▶ Exercise details
Restate word for word the lines from the one containing "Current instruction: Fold" through the end of the listing below, with both ends included.

▶ Given material
==*==

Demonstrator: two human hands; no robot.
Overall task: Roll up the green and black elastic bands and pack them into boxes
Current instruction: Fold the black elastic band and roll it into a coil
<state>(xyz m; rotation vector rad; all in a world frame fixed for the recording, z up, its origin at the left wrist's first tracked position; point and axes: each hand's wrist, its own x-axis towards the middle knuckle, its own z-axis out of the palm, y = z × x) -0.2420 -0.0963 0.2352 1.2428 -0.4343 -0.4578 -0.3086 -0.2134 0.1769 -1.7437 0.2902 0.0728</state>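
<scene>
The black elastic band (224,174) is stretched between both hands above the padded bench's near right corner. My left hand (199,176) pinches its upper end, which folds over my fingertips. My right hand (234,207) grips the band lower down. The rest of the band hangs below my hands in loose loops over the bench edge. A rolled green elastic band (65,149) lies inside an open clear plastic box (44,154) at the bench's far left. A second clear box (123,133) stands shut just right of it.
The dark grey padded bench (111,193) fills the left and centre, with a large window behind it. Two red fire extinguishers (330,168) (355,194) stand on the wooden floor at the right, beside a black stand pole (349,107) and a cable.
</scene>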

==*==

▶ Expected output
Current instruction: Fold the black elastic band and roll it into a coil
<state>(xyz m; rotation vector rad; all in a world frame fixed for the recording, z up, its origin at the left wrist's first tracked position; point and axes: each hand's wrist, its own x-axis towards the middle knuckle, its own z-axis out of the palm, y = z × x) -0.2420 -0.0963 0.2352 1.2428 -0.4343 -0.4578 -0.3086 -0.2134 0.1769 -1.7437 0.2902 0.0728</state>
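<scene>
The black elastic band (224,174) is stretched between both hands above the padded bench's near right corner. My left hand (199,176) pinches its upper end, which folds over my fingertips. My right hand (234,207) grips the band lower down. The rest of the band hangs below my hands in loose loops over the bench edge. A rolled green elastic band (65,149) lies inside an open clear plastic box (44,154) at the bench's far left. A second clear box (123,133) stands shut just right of it.
The dark grey padded bench (111,193) fills the left and centre, with a large window behind it. Two red fire extinguishers (330,168) (355,194) stand on the wooden floor at the right, beside a black stand pole (349,107) and a cable.
</scene>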

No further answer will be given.